*What to work on*:
A word-for-word copy of the whole listing is the required answer.

*Information shown*:
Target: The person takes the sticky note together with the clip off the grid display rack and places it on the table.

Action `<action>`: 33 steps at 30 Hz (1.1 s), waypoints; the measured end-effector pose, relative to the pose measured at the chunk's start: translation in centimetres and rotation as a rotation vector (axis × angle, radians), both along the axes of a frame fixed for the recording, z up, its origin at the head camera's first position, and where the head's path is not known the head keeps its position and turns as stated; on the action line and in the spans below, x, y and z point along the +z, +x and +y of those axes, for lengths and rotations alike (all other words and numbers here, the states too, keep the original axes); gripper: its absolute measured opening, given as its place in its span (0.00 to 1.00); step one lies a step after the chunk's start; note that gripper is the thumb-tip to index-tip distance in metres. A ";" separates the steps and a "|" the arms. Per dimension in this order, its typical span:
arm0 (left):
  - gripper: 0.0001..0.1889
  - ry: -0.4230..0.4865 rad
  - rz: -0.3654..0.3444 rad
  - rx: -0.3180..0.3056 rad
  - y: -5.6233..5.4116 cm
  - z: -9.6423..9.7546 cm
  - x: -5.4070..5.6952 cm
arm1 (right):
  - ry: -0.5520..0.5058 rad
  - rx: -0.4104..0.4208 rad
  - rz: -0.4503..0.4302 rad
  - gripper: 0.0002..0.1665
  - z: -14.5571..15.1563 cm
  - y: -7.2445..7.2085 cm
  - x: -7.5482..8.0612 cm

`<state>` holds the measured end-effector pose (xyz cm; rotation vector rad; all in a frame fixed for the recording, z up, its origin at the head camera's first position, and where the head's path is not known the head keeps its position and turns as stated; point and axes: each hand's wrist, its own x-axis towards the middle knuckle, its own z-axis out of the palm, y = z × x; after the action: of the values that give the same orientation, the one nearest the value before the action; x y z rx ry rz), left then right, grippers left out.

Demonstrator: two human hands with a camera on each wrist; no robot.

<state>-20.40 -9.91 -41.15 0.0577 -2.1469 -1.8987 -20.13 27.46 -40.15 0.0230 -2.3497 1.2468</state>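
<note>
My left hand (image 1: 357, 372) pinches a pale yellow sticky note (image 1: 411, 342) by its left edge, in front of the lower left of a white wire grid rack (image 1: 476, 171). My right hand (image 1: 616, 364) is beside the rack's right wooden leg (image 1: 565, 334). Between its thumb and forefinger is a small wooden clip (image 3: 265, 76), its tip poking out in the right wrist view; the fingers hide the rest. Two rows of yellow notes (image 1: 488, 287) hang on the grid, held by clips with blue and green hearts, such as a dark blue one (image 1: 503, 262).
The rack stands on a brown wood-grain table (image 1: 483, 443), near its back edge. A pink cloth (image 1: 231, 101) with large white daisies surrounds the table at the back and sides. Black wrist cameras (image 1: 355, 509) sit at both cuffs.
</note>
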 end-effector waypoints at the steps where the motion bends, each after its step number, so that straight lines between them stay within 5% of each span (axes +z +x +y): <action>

*Task answer*:
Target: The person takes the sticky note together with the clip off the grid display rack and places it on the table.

Action `<action>`: 33 steps at 30 Hz (1.1 s), waypoints; the measured end-effector pose, relative to the pose measured at the chunk's start: translation in centimetres and rotation as a rotation vector (axis × angle, radians), both along the axes of a frame fixed for the recording, z up, its origin at the head camera's first position, and where the head's path is not known the head keeps its position and turns as stated; on the action line and in the spans below, x, y and z point along the +z, +x and +y of those axes, for lengths and rotations alike (all other words and numbers here, the states too, keep the original axes); gripper: its absolute measured opening, given as its place in its span (0.00 to 1.00); step one lies a step after the chunk's start; note that gripper is the thumb-tip to index-tip distance in metres. A ";" separates the steps and a "|" the arms. Per dimension in this order, its typical span:
arm0 (left):
  - gripper: 0.0001..0.1889
  - ry: -0.4230..0.4865 rad
  - rz: -0.3654..0.3444 rad
  - rx: -0.3180..0.3056 rad
  - y: -5.6233..5.4116 cm
  - z: -9.6423..9.7546 cm
  - x: -5.4070..5.6952 cm
arm1 (right):
  - ry: -0.5520..0.5058 rad
  - rx: -0.4104..0.4208 rad
  - rz: -0.4503..0.4302 rad
  - gripper: 0.0002..0.1665
  - z: -14.5571..15.1563 cm
  - y: -7.2445..7.2085 cm
  - x: -7.5482..8.0612 cm

`<state>` holds the measured end-effector pose (xyz cm; rotation vector rad; all in a frame fixed for the recording, z up, its origin at the head camera's first position, and where the head's path is not known the head keeps its position and turns as stated; point and axes: each hand's wrist, its own x-axis towards the middle knuckle, its own z-axis out of the palm, y = z × x; after the action: of the values that give the same orientation, the one nearest the value before the action; x y z rx ry rz), left then right, grippers left out.

Demonstrator: two human hands with a camera on each wrist; no robot.

<state>-20.40 -9.91 -41.15 0.0577 -2.1469 -1.8987 -20.13 27.46 -40.15 0.0230 -2.3497 1.2468</state>
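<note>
My left hand (image 1: 357, 372) pinches a pale yellow sticky note (image 1: 411, 342) by its left edge, in front of the lower left of a white wire grid rack (image 1: 476, 171). My right hand (image 1: 616, 364) is beside the rack's right wooden leg (image 1: 565, 334). Between its thumb and forefinger is a small wooden clip (image 3: 265, 76), its tip poking out in the right wrist view; the fingers hide the rest. Two rows of yellow notes (image 1: 488, 287) hang on the grid, held by clips with blue and green hearts, such as a dark blue one (image 1: 503, 262).
The rack stands on a brown wood-grain table (image 1: 483, 443), near its back edge. A pink cloth (image 1: 231, 101) with large white daisies surrounds the table at the back and sides. Black wrist cameras (image 1: 355, 509) sit at both cuffs.
</note>
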 end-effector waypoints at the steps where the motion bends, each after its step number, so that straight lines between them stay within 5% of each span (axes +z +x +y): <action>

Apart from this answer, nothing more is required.